== DATASET CONTENT ==
/---
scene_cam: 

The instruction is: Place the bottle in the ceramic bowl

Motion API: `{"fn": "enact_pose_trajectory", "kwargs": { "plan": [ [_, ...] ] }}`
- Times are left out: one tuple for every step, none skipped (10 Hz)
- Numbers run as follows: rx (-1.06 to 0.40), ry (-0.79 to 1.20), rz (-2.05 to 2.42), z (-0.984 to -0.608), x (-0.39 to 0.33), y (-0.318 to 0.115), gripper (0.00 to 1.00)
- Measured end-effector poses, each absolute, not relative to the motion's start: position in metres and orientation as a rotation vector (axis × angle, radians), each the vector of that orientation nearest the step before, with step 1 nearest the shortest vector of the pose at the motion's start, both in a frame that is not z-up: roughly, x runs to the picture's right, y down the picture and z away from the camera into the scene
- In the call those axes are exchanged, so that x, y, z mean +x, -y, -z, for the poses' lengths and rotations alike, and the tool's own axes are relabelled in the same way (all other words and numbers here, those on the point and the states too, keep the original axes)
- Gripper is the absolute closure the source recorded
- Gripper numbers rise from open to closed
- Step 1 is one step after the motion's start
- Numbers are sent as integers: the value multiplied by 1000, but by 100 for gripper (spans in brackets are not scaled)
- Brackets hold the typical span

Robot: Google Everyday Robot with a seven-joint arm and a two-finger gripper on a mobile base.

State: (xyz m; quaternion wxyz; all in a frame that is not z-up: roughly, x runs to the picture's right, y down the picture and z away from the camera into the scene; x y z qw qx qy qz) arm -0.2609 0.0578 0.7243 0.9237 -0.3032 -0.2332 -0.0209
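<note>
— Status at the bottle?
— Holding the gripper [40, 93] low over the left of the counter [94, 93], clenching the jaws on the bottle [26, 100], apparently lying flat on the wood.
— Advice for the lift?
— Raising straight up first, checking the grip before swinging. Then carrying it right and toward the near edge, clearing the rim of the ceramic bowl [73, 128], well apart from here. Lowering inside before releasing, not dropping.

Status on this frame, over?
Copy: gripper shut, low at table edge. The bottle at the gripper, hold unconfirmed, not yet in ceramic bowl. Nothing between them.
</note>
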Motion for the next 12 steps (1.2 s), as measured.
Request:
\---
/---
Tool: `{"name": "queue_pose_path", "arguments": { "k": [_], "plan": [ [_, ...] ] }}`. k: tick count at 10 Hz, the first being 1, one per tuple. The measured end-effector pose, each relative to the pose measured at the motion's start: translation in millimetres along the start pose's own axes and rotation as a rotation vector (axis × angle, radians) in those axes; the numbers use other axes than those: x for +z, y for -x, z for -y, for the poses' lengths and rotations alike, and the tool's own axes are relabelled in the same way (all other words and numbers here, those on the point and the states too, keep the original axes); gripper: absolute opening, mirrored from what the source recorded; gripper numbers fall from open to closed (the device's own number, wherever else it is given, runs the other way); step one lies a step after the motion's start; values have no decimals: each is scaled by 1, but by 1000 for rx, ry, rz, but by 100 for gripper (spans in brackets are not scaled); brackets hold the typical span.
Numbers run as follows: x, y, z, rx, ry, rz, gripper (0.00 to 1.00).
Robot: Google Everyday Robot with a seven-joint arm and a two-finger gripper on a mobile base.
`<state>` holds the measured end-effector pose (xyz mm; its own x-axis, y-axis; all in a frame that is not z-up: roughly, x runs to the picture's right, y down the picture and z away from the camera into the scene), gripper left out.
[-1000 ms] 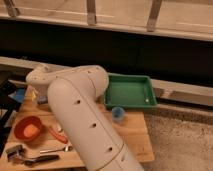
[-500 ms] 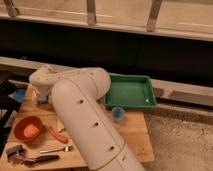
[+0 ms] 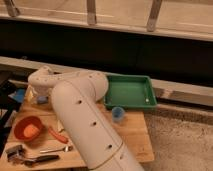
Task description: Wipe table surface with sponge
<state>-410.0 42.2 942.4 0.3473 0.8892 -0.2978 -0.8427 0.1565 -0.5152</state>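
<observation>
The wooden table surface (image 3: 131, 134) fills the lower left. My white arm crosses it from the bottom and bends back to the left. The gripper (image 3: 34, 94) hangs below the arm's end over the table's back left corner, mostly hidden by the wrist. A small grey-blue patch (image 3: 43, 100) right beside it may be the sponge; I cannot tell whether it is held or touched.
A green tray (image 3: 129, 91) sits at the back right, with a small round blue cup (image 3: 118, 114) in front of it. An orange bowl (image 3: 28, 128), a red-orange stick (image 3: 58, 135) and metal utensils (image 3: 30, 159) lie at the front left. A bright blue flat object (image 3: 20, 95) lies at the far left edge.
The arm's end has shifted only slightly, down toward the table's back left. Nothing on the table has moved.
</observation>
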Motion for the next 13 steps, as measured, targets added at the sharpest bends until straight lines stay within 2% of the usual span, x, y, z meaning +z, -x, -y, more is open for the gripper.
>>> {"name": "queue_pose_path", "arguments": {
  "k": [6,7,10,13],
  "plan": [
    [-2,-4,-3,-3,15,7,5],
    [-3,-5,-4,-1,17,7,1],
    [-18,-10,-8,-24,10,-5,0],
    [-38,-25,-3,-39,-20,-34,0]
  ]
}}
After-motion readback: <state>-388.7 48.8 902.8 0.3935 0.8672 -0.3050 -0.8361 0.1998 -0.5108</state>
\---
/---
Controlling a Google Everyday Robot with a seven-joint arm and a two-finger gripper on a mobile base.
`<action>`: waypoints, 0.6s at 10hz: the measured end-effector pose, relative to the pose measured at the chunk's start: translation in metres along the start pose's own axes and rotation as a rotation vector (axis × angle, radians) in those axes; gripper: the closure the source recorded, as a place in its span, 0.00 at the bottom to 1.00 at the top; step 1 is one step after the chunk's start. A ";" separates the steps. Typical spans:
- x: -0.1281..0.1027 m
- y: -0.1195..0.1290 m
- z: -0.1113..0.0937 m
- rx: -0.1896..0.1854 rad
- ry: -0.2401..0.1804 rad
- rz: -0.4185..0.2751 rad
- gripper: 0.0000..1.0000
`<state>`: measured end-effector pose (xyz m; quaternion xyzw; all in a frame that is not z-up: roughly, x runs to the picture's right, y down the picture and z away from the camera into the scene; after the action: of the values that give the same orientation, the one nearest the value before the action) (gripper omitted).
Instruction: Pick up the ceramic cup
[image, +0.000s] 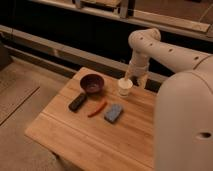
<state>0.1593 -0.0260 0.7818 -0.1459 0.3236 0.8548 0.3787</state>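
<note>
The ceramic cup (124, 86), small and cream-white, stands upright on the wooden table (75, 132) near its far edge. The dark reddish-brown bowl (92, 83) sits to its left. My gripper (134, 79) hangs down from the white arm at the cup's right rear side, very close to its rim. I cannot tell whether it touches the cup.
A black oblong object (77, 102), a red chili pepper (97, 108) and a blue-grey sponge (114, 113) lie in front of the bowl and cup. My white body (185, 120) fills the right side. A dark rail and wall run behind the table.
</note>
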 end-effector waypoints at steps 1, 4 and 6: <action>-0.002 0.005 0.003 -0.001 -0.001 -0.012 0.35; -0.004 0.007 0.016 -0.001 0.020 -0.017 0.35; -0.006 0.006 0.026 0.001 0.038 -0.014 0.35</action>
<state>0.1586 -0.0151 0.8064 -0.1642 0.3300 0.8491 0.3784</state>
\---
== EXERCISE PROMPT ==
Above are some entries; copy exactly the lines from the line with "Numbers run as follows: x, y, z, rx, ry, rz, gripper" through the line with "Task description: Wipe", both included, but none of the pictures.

== OUTPUT FOR THIS EXERCISE ==
Numbers run as follows: x, y, z, rx, ry, rz, gripper (0.00 to 1.00).
Robot: Google Everyday Robot with a seven-joint arm and a two-finger gripper on a mobile base.
`<state>` holds the measured end-effector pose (xyz mm; its own x-axis, y-axis; all in a frame that is not z-up: roughly, x runs to the picture's right, y down the picture and z away from the camera into the scene), gripper left out.
[-1000 ms] 
[-500 ms] 
[+0 ms] 
Task description: Wipe table surface with sponge

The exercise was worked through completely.